** Material to process follows **

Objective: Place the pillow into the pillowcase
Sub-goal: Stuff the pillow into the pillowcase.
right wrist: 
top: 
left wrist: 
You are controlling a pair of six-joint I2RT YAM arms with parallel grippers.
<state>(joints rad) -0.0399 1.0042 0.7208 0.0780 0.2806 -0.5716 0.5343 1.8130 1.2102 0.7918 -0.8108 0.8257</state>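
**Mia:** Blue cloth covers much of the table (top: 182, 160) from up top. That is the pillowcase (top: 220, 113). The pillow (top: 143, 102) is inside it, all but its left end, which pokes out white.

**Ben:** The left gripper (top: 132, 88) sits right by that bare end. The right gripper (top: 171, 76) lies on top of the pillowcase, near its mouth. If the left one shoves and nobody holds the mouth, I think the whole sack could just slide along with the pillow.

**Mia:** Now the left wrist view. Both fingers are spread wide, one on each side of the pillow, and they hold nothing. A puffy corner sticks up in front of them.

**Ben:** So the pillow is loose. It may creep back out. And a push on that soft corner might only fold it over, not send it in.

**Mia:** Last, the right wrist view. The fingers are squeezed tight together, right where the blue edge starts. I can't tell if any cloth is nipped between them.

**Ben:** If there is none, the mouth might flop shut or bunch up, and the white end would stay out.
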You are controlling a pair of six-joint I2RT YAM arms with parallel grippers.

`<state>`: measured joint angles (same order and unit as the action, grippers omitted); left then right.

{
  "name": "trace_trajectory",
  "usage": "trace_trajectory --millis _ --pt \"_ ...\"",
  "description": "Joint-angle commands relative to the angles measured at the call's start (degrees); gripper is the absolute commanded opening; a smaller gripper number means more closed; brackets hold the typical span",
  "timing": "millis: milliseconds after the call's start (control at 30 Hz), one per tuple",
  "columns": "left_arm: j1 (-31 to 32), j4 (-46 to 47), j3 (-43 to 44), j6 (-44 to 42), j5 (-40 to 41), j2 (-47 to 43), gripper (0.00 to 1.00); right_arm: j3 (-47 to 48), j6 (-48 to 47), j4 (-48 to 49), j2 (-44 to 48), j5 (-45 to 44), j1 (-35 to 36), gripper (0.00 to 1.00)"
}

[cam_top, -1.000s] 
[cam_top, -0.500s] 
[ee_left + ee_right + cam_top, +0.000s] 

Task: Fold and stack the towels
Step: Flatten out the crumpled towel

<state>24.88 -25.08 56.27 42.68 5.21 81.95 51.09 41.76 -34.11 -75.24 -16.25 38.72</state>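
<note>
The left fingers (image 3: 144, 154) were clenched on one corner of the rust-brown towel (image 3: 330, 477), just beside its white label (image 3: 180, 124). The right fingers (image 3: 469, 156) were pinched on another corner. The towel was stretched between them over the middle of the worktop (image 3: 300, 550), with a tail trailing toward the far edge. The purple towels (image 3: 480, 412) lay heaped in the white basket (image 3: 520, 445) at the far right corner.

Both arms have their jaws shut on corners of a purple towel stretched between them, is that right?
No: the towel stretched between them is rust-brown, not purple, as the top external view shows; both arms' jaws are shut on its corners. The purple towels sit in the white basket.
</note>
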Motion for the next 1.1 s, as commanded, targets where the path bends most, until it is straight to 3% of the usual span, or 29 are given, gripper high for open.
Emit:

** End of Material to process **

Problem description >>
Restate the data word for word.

Exercise output >>
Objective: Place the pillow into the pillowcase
Sub-goal: Stuff the pillow into the pillowcase.
right wrist: 
top: 
left wrist: 
You are controlling a pair of six-joint I2RT YAM arms with parallel grippers.
<state>(joints rad) -0.0399 1.0042 0.7208 0.0780 0.2806 -0.5716 0.5343 1.8130 1.2102 0.7918 -0.8108 0.8257</state>
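**Mia:** Blue cloth covers much of the table (top: 182, 160) from up top. That is the pillowcase (top: 220, 113). The pillow (top: 143, 102) is inside it, all but its left end, which pokes out white.

**Ben:** The left gripper (top: 132, 88) sits right by that bare end. The right gripper (top: 171, 76) lies on top of the pillowcase, near its mouth. If the left one shoves and nobody holds the mouth, I think the whole sack could just slide along with the pillow.

**Mia:** Now the left wrist view. Both fingers are spread wide, one on each side of the pillow, and they hold nothing. A puffy corner sticks up in front of them.

**Ben:** So the pillow is loose. It may creep back out. And a push on that soft corner might only fold it over, not send it in.

**Mia:** Last, the right wrist view. The fingers are squeezed tight together, right where the blue edge starts. I can't tell if any cloth is nipped between them.

**Ben:** If there is none, the mouth might flop shut or bunch up, and the white end would stay out.
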You are controlling a pair of six-joint I2RT YAM arms with parallel grippers.

`<state>`: measured joint angles (same order and unit as the action, grippers omitted); left then right.

{
  "name": "trace_trajectory",
  "usage": "trace_trajectory --millis _ --pt \"_ ...\"",
  "description": "Joint-angle commands relative to the angles measured at the call's start (degrees); gripper is the absolute commanded opening; a smaller gripper number means more closed; brackets hold the typical span",
  "timing": "millis: milliseconds after the call's start (control at 30 Hz), one per tuple",
  "columns": "left_arm: j1 (-31 to 32), j4 (-46 to 47), j3 (-43 to 44), j6 (-44 to 42), j5 (-40 to 41), j2 (-47 to 43), gripper (0.00 to 1.00); right_arm: j3 (-47 to 48), j6 (-48 to 47), j4 (-48 to 49), j2 (-44 to 48), j5 (-45 to 44), j1 (-35 to 36), gripper (0.00 to 1.00)"
}

[cam_top, -1.000s] 
[cam_top, -0.500s] 
[ee_left + ee_right + cam_top, +0.000s] 

Task: Fold and stack the towels
Step: Flatten out the crumpled towel

<state>24.88 -25.08 56.27 42.68 5.21 81.95 51.09 41.76 -34.11 -75.24 -16.25 38.72</state>
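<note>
The left fingers (image 3: 144, 154) were clenched on one corner of the rust-brown towel (image 3: 330, 477), just beside its white label (image 3: 180, 124). The right fingers (image 3: 469, 156) were pinched on another corner. The towel was stretched between them over the middle of the worktop (image 3: 300, 550), with a tail trailing toward the far edge. The purple towels (image 3: 480, 412) lay heaped in the white basket (image 3: 520, 445) at the far right corner.

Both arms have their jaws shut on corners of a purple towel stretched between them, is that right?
No: the towel stretched between them is rust-brown, not purple, as the top external view shows; both arms' jaws are shut on its corners. The purple towels sit in the white basket.
</note>
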Motion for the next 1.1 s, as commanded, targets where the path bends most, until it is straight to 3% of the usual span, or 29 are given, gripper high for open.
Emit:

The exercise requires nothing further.